--- Recorded information ---

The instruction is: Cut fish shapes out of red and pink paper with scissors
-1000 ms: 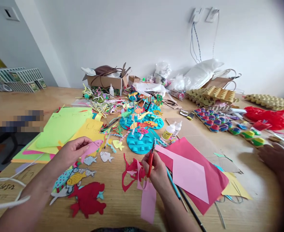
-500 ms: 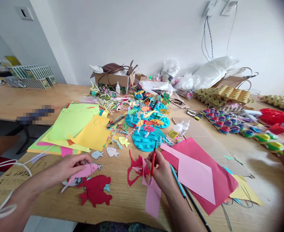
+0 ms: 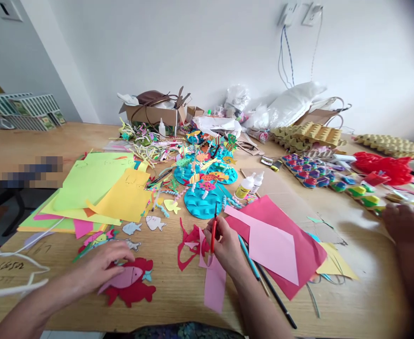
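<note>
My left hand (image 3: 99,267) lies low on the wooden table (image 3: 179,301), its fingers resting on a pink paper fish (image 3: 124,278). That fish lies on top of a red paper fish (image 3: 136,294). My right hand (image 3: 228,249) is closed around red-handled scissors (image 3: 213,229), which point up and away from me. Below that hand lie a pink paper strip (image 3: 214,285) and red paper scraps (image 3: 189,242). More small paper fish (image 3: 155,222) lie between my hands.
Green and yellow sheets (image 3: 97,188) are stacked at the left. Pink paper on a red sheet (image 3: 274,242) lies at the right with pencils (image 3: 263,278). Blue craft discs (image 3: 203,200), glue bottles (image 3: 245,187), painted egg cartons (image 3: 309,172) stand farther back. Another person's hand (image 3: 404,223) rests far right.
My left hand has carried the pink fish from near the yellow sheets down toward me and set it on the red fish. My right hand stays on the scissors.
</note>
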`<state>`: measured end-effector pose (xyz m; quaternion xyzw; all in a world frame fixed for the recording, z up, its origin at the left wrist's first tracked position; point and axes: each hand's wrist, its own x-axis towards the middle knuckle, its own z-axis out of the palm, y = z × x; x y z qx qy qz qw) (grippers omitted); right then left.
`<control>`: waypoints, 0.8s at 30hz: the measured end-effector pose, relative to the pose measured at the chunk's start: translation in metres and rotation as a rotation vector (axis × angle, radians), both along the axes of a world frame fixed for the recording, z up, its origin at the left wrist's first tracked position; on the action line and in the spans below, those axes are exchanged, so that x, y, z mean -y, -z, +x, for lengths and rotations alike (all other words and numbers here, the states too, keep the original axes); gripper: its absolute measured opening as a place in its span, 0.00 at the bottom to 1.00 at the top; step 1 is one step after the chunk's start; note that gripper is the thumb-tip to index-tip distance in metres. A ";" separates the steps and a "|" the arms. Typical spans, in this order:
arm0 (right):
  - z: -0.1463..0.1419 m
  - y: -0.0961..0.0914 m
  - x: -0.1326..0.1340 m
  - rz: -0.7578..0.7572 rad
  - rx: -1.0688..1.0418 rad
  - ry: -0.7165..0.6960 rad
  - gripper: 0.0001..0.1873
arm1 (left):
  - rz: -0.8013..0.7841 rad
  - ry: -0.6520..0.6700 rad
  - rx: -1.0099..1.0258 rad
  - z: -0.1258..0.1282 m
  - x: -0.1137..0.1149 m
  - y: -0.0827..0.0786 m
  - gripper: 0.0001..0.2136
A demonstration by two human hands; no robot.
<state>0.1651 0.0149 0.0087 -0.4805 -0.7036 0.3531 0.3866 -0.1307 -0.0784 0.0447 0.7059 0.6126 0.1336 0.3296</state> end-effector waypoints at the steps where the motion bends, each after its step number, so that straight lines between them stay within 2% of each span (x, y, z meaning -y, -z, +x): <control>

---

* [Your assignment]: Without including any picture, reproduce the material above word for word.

* [Your solution]:
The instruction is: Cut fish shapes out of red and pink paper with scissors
-1000 ms: 
-500 ms: 
+0 ms: 
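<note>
My left hand (image 3: 99,267) lies low on the wooden table (image 3: 179,301), its fingers resting on a pink paper fish (image 3: 124,278). That fish lies on top of a red paper fish (image 3: 136,294). My right hand (image 3: 228,249) is closed around red-handled scissors (image 3: 213,229), which point up and away from me. Below that hand lie a pink paper strip (image 3: 214,285) and red paper scraps (image 3: 189,242). More small paper fish (image 3: 155,222) lie between my hands.
Green and yellow sheets (image 3: 97,188) are stacked at the left. Pink paper on a red sheet (image 3: 274,242) lies at the right with pencils (image 3: 263,278). Blue craft discs (image 3: 203,200), glue bottles (image 3: 245,187), painted egg cartons (image 3: 309,172) stand farther back. Another person's hand (image 3: 404,223) rests far right.
My left hand has carried the pink fish from near the yellow sheets down toward me and set it on the red fish. My right hand stays on the scissors.
</note>
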`<state>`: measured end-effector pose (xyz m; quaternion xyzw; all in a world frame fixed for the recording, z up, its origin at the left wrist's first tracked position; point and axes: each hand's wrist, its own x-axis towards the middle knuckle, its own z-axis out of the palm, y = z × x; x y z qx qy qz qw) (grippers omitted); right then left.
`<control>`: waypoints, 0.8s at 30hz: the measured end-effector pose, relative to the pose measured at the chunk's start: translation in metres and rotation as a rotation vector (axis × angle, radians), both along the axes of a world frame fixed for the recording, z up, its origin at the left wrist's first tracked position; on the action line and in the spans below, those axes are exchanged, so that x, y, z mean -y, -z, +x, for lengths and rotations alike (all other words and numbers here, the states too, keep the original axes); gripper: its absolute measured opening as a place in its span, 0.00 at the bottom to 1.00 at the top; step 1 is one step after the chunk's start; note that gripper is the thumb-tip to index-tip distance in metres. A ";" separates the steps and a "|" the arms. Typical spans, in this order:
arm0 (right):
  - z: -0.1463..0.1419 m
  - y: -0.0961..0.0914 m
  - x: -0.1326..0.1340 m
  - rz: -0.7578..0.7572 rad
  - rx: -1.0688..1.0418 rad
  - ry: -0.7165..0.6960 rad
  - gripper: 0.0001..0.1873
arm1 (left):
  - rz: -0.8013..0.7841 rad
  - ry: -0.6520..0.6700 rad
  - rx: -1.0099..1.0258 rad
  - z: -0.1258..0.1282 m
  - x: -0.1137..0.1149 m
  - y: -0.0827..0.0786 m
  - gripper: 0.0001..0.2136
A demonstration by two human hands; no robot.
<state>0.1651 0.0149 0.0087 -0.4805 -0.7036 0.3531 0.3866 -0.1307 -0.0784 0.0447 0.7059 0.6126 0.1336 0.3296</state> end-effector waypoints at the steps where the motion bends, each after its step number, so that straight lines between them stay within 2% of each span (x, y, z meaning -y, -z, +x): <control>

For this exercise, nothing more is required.